By Shannon Morris-Williams

Scrapping a proposed 'green' finance taxonomy before work on it is even finished would risk New Zealand being left behind in the transition to more sustainable systems, according to an expert.

The comments come following Federated Farmers calls to the government to abandon its proposed framework for ‘green’ finance, saying it is ideologically driven, unworkable, and risks harming rural communities.


The Centre for Sustainable Finance is partnering with the government to create a Sustainable Finance Taxonomy to provide a consistent framework for defining what is ‘green’ or ‘sustainable’ in financial markets. Consultation on the framework closed earlier this week.


Federated Farmers said the initiative is a “total governance failure”.


“There are no hands-on farmers involved with the Technical Advisory Group. Instead, it’s full of shiny-shoed bankers, sustainability advisors, and forestry lobbyists,” they said.


Alan Renwick, professor of agricultural economics at Lincoln University, questioned Federated Farmers' framing of the taxonomy as a risk to the agriculture sector in terms of rural lending being cut off.


“I would put it another way – if we do not have a workable taxonomy there is a risk that the rural sector will not have access to a potential rich source of alternative funding.

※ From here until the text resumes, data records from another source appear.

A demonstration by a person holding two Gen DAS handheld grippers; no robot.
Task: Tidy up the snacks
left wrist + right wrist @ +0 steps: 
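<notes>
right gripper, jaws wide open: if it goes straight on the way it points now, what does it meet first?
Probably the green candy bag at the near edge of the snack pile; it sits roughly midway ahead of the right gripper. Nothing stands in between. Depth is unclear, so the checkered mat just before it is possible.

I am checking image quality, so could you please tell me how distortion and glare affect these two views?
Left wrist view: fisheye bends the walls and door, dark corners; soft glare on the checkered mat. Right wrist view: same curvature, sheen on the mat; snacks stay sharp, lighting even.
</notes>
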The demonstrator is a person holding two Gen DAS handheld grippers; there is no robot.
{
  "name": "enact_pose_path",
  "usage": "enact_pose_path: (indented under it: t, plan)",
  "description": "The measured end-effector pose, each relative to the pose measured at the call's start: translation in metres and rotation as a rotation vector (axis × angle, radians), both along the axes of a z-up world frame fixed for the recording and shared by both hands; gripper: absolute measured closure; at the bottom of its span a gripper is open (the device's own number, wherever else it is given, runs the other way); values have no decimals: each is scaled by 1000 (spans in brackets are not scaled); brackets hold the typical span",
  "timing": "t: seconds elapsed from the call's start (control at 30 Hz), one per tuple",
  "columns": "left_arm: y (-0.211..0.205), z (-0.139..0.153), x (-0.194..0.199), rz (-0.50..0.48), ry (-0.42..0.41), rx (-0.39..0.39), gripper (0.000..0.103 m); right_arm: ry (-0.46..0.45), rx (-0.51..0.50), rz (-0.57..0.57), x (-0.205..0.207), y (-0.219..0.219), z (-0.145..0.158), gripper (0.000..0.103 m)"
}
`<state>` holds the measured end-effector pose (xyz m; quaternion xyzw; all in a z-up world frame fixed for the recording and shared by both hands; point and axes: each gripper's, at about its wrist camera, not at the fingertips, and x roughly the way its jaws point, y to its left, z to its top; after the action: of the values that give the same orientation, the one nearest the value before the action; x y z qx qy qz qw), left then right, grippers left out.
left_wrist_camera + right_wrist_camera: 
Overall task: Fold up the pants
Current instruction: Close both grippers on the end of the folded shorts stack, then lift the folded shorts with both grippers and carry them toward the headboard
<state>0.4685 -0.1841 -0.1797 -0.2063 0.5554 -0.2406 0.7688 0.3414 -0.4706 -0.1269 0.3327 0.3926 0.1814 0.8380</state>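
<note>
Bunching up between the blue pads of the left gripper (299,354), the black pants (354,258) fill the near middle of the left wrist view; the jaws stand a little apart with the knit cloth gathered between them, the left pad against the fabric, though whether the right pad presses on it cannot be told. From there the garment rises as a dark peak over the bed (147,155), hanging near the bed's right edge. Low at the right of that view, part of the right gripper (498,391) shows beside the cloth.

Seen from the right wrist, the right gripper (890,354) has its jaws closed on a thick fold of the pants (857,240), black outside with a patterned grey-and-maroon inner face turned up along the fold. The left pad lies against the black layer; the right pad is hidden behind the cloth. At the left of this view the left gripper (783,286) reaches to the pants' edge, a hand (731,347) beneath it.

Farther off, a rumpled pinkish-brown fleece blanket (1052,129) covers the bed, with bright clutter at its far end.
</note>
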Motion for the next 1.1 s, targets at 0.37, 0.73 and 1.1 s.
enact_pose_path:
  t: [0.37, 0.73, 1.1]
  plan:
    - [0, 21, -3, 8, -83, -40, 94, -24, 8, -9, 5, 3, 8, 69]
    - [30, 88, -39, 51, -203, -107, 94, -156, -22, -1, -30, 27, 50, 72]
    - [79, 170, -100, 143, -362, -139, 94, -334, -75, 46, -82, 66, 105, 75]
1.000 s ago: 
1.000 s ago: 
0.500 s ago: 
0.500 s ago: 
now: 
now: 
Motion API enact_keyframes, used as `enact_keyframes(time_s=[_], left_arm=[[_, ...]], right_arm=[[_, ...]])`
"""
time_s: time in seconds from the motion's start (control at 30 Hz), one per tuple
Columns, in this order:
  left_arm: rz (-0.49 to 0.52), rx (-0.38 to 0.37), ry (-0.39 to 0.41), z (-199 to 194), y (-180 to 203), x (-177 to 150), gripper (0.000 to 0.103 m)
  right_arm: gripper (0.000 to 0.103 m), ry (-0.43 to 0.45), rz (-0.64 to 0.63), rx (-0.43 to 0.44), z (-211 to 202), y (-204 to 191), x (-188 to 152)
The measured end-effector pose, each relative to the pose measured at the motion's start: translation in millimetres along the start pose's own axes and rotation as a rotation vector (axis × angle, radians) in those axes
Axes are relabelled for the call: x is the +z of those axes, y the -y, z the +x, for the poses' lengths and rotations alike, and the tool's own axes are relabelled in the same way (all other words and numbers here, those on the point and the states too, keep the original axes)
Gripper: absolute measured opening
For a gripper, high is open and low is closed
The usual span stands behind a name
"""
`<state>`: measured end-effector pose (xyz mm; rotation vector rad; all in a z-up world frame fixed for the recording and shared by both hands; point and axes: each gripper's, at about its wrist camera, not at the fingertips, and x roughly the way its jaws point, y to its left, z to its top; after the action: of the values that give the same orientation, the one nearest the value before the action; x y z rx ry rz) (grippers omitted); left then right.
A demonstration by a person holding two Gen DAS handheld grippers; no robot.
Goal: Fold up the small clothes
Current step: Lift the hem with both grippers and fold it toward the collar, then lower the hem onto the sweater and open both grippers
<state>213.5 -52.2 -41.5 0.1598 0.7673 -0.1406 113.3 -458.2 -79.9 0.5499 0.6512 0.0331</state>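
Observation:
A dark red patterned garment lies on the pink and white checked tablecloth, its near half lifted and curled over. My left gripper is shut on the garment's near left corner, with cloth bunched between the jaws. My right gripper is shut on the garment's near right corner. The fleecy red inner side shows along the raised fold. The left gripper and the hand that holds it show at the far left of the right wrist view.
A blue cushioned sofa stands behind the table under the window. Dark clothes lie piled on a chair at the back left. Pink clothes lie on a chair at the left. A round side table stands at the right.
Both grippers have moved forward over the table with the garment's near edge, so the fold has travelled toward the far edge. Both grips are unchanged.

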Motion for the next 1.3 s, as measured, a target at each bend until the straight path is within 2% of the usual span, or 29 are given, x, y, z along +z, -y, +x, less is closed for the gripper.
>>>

This will be to the long-term detriment to the sector and harm the transition to a more climate resilient sector.


“If the sector does not transition, there are far greater risks ranging from potential loss of key market access to the impacts of climate change,” he said.


Renwick said that, while there is genuine concern from within the farm sector about challenges in accessing capital, calling to scrapping the taxonomy is not the way to address these challenges.


“It risks New Zealand being left behind globally in the transition to more sustainable systems,” he said.


Renwick said we need to go back to the purpose of the taxonomy.


“Bell Gully sums it up as ‘the purpose of the NZ Taxonomy is to reduce uncertainty and complexity in assessing the sustainability credentials of investments in order to support the flow of private capital towards businesses actively transitioning to a low-emissions, climate-resilient economy’.


“[Lincoln University's May 2025 The Future Use of Land and How to Fund it] report highlights the absolute need for the transition and the key role for finance (including green finance – domestically and from overseas) to support the transition and also to help improve profitability of the sector, through diversification etc.”


He said for finance to flow in this way, the gains have to be ‘measurable reportable and verifiable’ and this is one of the big challenges which the taxonomy can help with.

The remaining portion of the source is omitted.